I was affected by this, they SIM swapped a line on our account twice, both times on Friday at 5:23pm (followed by swapping the old SIM back at 5:42pm).
Just received the CPNI notice today from T-Mobile, we had a 6 digit PIN set prior to the first SIM swap on January 10th, and changed it before the following SIM swap on January 17th.
T-Mobile told me these swaps occurred at a store for both attacks. I did remove all authorized users from the account prior to the SIM swap on the 17th. T-Mobile has refused to provide Seattle Police Dept with any info about the fraudulent activity, and left me in the dark prior to the letter today.
We need legislation around liability for SIMs, as every single large financial institution seems to be using SMS messages as proof of identity. Better yet, we need legislation that protects individuals from liability if a business uses SMS as proof of identity.
Edit: For ATT, I don’t know what power they give their employees to change or bypass people’s passcode, but as a user, all you need to reset passcode are last 4 digits of account owner’s social, billing zip code, and access to one of the phone lines on the account where they will send an SMS to verify you’re one of the people on the account.
I would hope that for much stricter processes to reset passcode, like a notarized letter or showing passport and physically going to a store to prove identity.
When my AT&T sim was swapped a short while back, AT&T told me the same thing about a retail store.

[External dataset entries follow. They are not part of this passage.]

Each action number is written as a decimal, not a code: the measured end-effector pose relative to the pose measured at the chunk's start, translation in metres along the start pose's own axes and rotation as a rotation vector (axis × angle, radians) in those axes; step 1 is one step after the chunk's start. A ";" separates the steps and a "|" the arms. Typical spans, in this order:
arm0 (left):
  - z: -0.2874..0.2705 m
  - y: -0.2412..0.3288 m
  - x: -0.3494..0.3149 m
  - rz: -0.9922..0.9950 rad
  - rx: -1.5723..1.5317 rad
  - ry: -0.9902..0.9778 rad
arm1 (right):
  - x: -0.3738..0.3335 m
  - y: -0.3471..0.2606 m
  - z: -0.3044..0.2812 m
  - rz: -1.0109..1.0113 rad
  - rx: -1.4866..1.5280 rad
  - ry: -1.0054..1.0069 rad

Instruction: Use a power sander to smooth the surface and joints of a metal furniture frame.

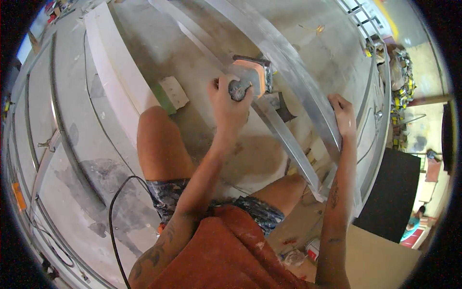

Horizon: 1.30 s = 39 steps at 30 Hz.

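Observation:
My left hand (225, 108) is closed round the body of a power sander (261, 76), grey and black with an orange band. The sander is over a narrow grey metal bar (285, 135) that slants across the floor between my knees; whether its pad touches the bar I cannot tell. To the right, a wide, curved grey panel (293, 65) runs alongside, with pale smears on it. My right hand (343, 118) is closed over its near right edge, the fingers curled and partly hidden.
A white panel (113, 67) lies along my left, beside a torn sandpaper-like piece (173, 92). A black cable (111, 212) loops past my left arm. Metal tubes (62, 111) stand at far left; a tubular frame (385, 96) curves along the right, near a black board (389, 192). A distant person (413, 225) is at right.

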<state>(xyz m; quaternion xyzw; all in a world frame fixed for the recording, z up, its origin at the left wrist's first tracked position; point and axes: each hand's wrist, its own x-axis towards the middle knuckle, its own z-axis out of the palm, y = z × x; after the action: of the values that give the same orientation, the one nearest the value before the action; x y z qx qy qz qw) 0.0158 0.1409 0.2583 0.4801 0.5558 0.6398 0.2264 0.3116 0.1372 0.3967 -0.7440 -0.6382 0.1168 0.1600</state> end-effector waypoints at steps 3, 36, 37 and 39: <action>0.003 0.010 -0.010 -0.106 -0.036 -0.040 | -0.002 0.006 0.005 0.006 0.027 0.048; -0.002 0.009 -0.007 -0.264 -0.162 -0.026 | -0.009 -0.001 0.006 0.023 0.039 0.052; -0.001 0.013 -0.003 -0.200 -0.152 -0.004 | -0.010 -0.003 0.008 0.025 0.038 0.053; -0.001 0.010 0.000 -0.136 -0.136 0.014 | -0.012 -0.006 0.011 0.059 0.023 0.055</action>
<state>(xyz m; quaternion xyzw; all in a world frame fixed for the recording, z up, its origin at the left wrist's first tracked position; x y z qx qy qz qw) 0.0174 0.1375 0.2674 0.4202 0.5439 0.6625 0.2976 0.3001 0.1270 0.3884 -0.7634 -0.6101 0.1082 0.1827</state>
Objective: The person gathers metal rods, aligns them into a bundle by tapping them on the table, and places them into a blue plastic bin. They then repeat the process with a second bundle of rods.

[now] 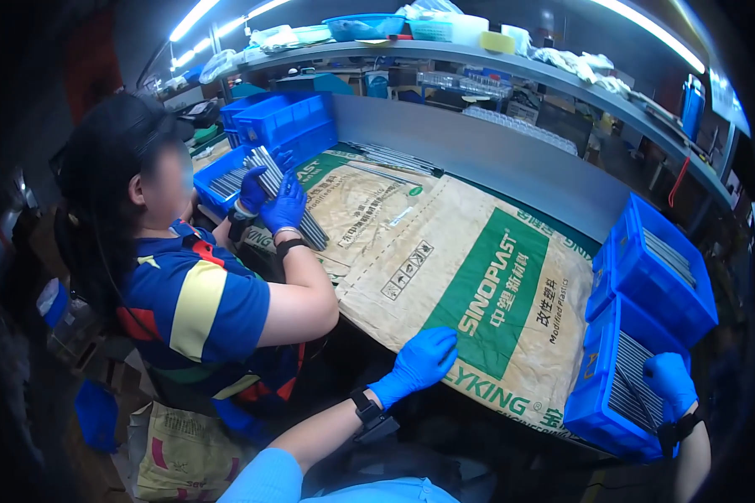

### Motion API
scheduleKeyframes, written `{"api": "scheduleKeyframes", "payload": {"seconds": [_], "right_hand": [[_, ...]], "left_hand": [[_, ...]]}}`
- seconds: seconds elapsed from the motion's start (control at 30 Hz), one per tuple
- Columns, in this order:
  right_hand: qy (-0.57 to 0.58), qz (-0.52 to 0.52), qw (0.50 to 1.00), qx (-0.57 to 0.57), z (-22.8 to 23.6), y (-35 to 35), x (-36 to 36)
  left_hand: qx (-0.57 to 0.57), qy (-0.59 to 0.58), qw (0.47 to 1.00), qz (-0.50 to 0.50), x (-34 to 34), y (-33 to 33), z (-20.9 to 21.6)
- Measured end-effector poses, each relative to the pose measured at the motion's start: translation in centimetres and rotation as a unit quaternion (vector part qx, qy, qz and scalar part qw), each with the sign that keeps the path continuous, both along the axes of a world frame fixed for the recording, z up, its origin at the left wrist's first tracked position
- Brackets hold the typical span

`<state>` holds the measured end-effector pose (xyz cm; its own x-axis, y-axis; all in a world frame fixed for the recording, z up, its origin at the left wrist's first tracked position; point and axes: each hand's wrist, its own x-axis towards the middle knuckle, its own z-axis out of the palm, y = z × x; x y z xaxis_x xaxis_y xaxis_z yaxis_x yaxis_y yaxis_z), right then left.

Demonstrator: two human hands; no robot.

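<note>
My left hand point(425, 362), in a blue glove, lies at the near edge of the table on a paper sack point(419, 277) with green printing; its fingers reach forward and nothing shows in them. On the right, my right hand point(669, 387), also gloved in blue, is over a blue bin point(580, 404) of thin metal rods point(633, 394). Its fingers are curled shut at the bin's right side. Whether a rod is inside them is hidden. One darker rod lies at a slant over the others beside that hand.
To my left a co-worker's gloved hands point(283, 205) hold a bundle of metal rods point(268, 174). Blue bins point(285, 121) stand behind them. Another blue bin of rods point(663, 285) sits beyond mine. Loose rods point(394, 158) lie along the metal back panel point(478, 147), below a loaded shelf point(445, 52).
</note>
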<state>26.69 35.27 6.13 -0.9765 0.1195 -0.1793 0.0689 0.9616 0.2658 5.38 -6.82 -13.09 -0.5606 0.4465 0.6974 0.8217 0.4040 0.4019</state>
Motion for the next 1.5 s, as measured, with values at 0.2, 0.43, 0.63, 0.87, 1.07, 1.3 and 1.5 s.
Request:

The support person you talked to believes this because that’s what the computer system says. I even received an automated SMS a week later asking for feedback about my “retail experience” at that location.
The law enforcement task force I spoke to told me that in reality, the swappers have remote access to the admin portal and just fill out a field with a store close to your billing address to make it look legit. Nobody was ever at that retail location.
All of the metadata about the swap is manually entered by the attacker. The support people don’t understand that and just read off of their screen. Even the automated systems are fooled.
Just received the CPNI notice today from T-Mobile, we had a 6 digit PIN set prior to the first SIM swap on January 10th, and changed it before the following SIM swap on January 17th.
T-Mobile told me these swaps occurred at a store for both attacks. I did remove all authorized users from the account prior to the SIM swap on the 17th. T-Mobile has refused to provide Seattle Police Dept with any info about the fraudulent activity, and left me in the dark prior to the letter today.